> **Data block**

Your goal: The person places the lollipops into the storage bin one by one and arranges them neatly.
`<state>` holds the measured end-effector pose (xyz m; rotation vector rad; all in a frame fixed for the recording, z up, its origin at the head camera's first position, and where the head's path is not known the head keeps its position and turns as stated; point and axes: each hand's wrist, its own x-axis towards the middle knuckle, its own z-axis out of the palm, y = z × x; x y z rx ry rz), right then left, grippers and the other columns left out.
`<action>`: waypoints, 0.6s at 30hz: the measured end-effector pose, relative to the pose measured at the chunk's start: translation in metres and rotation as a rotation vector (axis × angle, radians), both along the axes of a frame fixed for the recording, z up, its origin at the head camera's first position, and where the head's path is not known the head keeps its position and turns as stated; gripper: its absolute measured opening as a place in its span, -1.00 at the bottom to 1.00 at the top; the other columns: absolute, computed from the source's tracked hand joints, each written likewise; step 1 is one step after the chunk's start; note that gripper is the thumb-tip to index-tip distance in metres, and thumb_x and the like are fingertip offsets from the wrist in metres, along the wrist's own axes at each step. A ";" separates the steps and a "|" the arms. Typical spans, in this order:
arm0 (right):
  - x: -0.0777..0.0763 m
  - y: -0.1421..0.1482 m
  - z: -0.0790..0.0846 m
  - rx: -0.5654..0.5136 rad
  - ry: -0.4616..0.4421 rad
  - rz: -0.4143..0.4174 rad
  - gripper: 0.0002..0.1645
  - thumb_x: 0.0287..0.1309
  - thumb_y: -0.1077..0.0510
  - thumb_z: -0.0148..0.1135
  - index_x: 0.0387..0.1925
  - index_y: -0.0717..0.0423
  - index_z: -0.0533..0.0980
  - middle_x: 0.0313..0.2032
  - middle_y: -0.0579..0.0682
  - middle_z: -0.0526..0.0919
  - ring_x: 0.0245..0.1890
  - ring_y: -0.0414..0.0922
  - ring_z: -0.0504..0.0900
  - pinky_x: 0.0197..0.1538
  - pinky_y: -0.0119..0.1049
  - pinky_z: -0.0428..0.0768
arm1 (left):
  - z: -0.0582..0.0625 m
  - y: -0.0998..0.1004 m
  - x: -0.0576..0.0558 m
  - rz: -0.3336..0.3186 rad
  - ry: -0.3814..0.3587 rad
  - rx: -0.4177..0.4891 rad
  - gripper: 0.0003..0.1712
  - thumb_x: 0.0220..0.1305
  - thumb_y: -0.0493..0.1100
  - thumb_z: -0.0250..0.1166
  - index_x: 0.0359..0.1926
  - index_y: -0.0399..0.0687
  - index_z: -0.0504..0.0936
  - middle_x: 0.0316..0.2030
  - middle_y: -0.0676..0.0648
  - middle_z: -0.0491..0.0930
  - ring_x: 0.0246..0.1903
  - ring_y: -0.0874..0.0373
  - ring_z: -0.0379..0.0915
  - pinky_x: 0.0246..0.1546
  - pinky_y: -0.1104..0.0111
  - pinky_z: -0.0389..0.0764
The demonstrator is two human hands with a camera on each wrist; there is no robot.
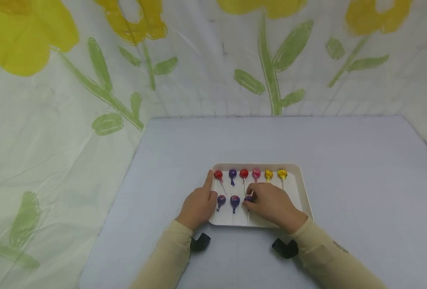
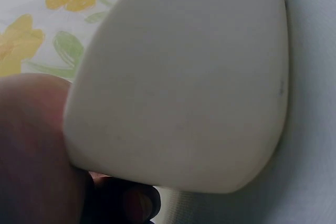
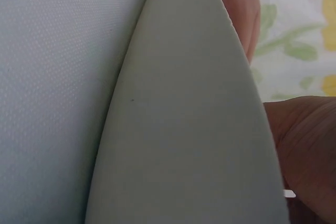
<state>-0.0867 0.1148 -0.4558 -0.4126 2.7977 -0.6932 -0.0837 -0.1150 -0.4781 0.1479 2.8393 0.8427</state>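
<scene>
A white tray (image 1: pixel 296 192) holds wrapped lollipops in two rows. My left hand (image 1: pixel 199 204) rests on its left rim, index finger straight along the edge and thumb beside it. With thumb and index finger, my right hand (image 1: pixel 272 204) pinches a purple lollipop (image 1: pixel 248 198) low over the tray; its stick points toward me. Left of it in the near row lie two more purple lollipops, the middle one (image 1: pixel 235 202) and the leftmost (image 1: pixel 221 200). Both wrist views mostly show the outer tray wall (image 2: pixel 178 87), hiding the fingertips.
The far row has a red lollipop (image 1: pixel 218 174), a purple one (image 1: pixel 233 174), another red one (image 1: pixel 244 173), a pink one (image 1: pixel 256 173) and two yellow ones, the last (image 1: pixel 282 174) at right. A pale table (image 1: pixel 361 180) surrounds the tray; a flower-printed sheet (image 1: pixel 206 80) hangs behind.
</scene>
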 end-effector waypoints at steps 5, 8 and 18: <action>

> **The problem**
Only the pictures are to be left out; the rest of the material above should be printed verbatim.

> **Finished exercise**
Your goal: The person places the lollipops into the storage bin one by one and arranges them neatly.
`<state>` holds the measured end-effector pose (xyz m; rotation vector rad; all in a frame fixed for the recording, z up, its origin at the head camera's first position, and where the head's path is not known the head keeps its position and turns as stated; point and axes: each hand's wrist, its own x-axis towards the middle knuckle, its own z-axis out of the palm, y = z × x; x y z rx ry rz), right then left, grippers and the other columns left out.
`<action>`: waypoints, 0.6s at 30hz: the measured end-effector pose, relative to the pose measured at the chunk's start: translation in metres and rotation as a rotation vector (axis × angle, radians), both along the axes of a frame fixed for the recording, z up, its origin at the head camera's first position, and where the head's path is not known the head keeps its position and turns as stated; gripper: its absolute measured opening as a place in its span, -1.00 at the bottom to 1.00 at the top; the other columns: absolute, computed from the source's tracked hand joints, each written likewise; step 1 is one step after the chunk's start; note that gripper is the thumb-tip to index-tip distance in metres, and thumb_x and the like are fingertip offsets from the wrist in metres, along the wrist's own axes at each step. A ";" separates the steps and a "|" the arms. Typical spans, in this order:
arm0 (right):
  - x: -0.0777..0.0763 m
  - y: -0.1421..0.1482 m
  - z: -0.0790..0.0846 m
  - rx: -0.5654..0.5136 rad
  - ry: -0.4616..0.4421 rad
  - rz: -0.4143..0.4174 rad
  - gripper: 0.0002..0.1645
  - thumb_x: 0.0287..0.1309
  - thumb_y: -0.1077..0.0510
  - thumb_z: -0.0148..0.1135
  - index_x: 0.0387..0.1925
  - index_y: -0.0717..0.0423
  - index_z: -0.0533..0.0980
  - middle_x: 0.0313..0.2032
  - middle_y: -0.0579..0.0682
  - middle_z: -0.0526..0.0919
  - ring_x: 0.0245..0.1890
  - ring_y: -0.0414..0.0922
  - ring_z: -0.0504..0.0900
  - pinky_x: 0.0197..0.1538
  - pinky_y: -0.0119..0.1049
  - pinky_z: -0.0428..0.0768
arm1 (left):
  - z: -0.0582..0.0625 m
  - y: -0.0998..0.1004 m
  - x: -0.0576..0.0558 m
  - rz: -0.3336..0.3186 rad
  - ry: -0.3814..0.3587 rad
  - rx: -0.4177..0.4891 rad
  - gripper: 0.0003..0.1712
  - thumb_x: 0.0220..0.1305
  - thumb_y: -0.0493..0.1100
  - thumb_z: -0.0250..0.1166
  - index_x: 0.0359..0.1926
  - index_y: -0.0399..0.0687
  - index_z: -0.0504..0.0936
  - middle_x: 0.0316..0.2030
  - middle_y: -0.0676..0.0648
  - middle_z: -0.0491..0.0930
  - ring_x: 0.0246..0.1903
  - ring_y: -0.0874..0.0373
  - ring_z: -0.0379..0.0915
  - pinky_x: 0.0246..0.1546
  - pinky_y: -0.1104..0.0111
  - pinky_z: -0.0389..0.0764
The demonstrator is two human hands with a camera on each wrist; there is no robot.
<state>-0.0867 0.1148 -0.4558 -0.4126 2.7977 -0.6932 -0.0837 -0.1150 -0.4781 0.1479 2.8393 0.8427</state>
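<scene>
A white tray (image 1: pixel 296 192) holds wrapped lollipops in two rows. My left hand (image 1: pixel 199 204) rests on its left rim, index finger straight along the edge and thumb beside it. With thumb and index finger, my right hand (image 1: pixel 272 204) pinches a purple lollipop (image 1: pixel 248 198) low over the tray; its stick points toward me. Left of it in the near row lie two more purple lollipops, the middle one (image 1: pixel 235 202) and the leftmost (image 1: pixel 221 200). Both wrist views mostly show the outer tray wall (image 2: pixel 178 87), hiding the fingertips.
The far row has a red lollipop (image 1: pixel 218 174), a purple one (image 1: pixel 233 174), another red one (image 1: pixel 244 173), a pink one (image 1: pixel 256 173) and two yellow ones, the last (image 1: pixel 282 174) at right. A pale table (image 1: pixel 361 180) surrounds the tray; a flower-printed sheet (image 1: pixel 206 80) hangs behind.
</scene>
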 end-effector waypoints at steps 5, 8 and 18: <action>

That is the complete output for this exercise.